# What is needed
From the entries below, extract every line that includes the word "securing".

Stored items
>>

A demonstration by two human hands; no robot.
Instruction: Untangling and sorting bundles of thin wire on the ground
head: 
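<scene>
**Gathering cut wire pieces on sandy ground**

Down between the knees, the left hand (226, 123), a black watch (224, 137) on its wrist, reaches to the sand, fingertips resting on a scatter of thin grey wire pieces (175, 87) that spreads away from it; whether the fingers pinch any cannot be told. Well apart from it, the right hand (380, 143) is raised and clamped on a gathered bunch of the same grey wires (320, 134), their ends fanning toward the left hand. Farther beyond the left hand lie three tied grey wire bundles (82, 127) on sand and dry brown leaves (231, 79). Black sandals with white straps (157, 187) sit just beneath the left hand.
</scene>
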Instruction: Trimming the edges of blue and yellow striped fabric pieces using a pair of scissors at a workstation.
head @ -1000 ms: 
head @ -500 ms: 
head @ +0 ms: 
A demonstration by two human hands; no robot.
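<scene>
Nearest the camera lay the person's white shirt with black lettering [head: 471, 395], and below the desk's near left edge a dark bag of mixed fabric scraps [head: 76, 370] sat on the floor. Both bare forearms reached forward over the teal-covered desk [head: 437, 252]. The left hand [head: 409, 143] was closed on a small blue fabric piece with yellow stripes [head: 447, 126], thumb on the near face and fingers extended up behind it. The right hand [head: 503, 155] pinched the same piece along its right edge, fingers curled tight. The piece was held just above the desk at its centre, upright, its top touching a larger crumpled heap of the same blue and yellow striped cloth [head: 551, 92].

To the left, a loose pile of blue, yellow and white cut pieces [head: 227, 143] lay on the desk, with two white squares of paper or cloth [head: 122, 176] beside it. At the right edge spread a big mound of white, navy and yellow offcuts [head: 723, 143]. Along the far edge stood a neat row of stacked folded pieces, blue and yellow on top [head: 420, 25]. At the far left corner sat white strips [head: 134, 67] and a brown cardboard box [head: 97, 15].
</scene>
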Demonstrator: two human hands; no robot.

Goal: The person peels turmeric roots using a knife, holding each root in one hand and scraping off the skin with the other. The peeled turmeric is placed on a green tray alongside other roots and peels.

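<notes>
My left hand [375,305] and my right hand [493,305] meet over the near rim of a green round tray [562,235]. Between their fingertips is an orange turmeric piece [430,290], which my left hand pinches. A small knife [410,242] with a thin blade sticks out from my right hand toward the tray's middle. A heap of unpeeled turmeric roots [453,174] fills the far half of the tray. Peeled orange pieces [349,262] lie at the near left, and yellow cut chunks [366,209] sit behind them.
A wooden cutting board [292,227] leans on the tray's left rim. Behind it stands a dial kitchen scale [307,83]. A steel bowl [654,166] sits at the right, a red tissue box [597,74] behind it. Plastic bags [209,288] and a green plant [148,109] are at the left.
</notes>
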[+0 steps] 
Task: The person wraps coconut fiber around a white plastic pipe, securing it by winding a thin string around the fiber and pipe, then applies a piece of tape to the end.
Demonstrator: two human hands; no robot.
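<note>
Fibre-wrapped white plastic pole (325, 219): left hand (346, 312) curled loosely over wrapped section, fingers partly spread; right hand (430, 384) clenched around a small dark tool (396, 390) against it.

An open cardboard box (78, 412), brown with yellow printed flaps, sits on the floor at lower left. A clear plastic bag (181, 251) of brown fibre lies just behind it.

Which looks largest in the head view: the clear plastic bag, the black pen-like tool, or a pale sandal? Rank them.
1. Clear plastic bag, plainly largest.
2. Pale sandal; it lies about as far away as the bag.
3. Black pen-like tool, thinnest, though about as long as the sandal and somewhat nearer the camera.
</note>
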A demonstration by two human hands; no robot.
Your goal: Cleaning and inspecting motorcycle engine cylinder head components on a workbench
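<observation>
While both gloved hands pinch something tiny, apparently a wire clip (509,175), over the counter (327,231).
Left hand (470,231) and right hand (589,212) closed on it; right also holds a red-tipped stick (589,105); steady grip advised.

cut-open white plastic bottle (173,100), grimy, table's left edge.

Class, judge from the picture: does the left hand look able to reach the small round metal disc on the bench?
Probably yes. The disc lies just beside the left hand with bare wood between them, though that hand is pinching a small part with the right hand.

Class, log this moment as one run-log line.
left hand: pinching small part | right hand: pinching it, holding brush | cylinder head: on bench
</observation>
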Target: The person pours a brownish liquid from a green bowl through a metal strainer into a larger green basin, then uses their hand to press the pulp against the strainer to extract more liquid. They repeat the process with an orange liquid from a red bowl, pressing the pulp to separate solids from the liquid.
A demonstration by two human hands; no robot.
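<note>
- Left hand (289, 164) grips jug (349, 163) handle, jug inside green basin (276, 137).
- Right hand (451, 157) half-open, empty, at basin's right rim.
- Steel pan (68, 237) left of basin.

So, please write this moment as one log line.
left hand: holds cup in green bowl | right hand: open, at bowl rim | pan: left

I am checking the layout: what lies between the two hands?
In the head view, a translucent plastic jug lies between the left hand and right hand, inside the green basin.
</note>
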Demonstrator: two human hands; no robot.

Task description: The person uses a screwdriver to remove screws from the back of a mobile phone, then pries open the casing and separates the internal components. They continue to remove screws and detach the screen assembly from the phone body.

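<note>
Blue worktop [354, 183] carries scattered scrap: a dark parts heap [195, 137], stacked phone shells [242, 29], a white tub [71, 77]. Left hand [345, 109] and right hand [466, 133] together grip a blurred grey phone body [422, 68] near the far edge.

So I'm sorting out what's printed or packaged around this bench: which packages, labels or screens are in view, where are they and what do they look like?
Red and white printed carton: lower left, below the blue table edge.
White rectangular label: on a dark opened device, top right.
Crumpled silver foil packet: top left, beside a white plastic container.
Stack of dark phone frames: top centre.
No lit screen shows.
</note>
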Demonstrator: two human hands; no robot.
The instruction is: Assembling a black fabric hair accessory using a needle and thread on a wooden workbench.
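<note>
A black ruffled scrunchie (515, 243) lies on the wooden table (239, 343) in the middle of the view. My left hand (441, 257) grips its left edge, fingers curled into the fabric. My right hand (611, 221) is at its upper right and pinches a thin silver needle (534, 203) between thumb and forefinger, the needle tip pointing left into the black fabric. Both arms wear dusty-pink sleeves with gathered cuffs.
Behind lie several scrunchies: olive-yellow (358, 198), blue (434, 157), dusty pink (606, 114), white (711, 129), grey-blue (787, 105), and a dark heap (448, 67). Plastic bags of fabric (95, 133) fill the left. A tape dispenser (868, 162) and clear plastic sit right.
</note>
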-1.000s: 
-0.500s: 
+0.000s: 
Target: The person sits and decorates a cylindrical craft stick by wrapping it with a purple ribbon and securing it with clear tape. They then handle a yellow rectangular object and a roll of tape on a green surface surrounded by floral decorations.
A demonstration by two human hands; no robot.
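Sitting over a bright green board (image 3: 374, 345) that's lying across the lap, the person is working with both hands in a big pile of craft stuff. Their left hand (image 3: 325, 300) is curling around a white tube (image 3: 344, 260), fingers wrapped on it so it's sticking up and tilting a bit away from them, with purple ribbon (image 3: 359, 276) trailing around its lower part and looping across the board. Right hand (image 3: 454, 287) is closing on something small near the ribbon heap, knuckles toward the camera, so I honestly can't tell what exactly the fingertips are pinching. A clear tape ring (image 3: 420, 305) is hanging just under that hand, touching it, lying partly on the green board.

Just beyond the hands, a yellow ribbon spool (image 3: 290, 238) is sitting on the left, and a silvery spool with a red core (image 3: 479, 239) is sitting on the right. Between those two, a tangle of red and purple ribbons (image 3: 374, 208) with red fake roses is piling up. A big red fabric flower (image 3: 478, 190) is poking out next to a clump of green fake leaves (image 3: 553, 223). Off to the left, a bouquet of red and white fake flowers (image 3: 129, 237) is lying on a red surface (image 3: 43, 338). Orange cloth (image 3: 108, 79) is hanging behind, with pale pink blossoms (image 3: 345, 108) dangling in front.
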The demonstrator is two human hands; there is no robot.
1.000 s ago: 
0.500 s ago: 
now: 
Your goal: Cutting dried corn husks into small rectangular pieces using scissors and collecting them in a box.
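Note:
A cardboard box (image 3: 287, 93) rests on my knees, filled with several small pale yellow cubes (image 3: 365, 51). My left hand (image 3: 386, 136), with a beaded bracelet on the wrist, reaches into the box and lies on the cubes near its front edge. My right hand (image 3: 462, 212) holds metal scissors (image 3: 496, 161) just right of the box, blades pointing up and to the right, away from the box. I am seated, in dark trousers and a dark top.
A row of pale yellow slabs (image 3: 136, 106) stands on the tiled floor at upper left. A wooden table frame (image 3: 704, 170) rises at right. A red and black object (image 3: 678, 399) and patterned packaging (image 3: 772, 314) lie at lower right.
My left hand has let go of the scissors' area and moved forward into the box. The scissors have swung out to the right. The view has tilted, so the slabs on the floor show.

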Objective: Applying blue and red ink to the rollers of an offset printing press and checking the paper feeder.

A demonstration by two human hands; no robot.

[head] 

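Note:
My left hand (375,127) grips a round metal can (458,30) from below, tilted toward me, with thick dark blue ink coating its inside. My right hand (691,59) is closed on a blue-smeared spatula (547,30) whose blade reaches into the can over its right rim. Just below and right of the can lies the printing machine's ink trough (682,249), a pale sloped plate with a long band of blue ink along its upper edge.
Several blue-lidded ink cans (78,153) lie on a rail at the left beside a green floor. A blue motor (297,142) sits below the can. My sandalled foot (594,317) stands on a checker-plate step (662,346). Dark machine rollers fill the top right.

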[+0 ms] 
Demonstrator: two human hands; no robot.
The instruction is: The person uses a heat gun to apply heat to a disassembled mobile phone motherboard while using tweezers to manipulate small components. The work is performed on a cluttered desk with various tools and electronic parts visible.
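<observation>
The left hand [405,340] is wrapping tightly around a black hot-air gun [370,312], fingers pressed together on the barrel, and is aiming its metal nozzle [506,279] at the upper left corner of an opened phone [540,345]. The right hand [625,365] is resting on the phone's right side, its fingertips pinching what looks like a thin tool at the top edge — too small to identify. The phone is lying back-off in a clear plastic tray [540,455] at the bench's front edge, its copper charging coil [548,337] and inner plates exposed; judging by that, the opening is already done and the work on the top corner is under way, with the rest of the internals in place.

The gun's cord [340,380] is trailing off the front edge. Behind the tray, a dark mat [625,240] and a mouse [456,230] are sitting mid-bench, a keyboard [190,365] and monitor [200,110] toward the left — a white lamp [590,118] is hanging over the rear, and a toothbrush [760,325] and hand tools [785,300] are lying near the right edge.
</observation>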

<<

# Written answer
Task: The person wraps coconut fiber around a white plastic pipe, securing it by winding a thin string around the fiber and pipe, then applies a piece of tape to the end.
Target: The person sits and decorates a cylindrical craft stick by wrapping it with a purple ribbon and securing it with clear tape. They then handle a yellow rectangular object and a roll of tape on a green surface surrounded by floral decorations.

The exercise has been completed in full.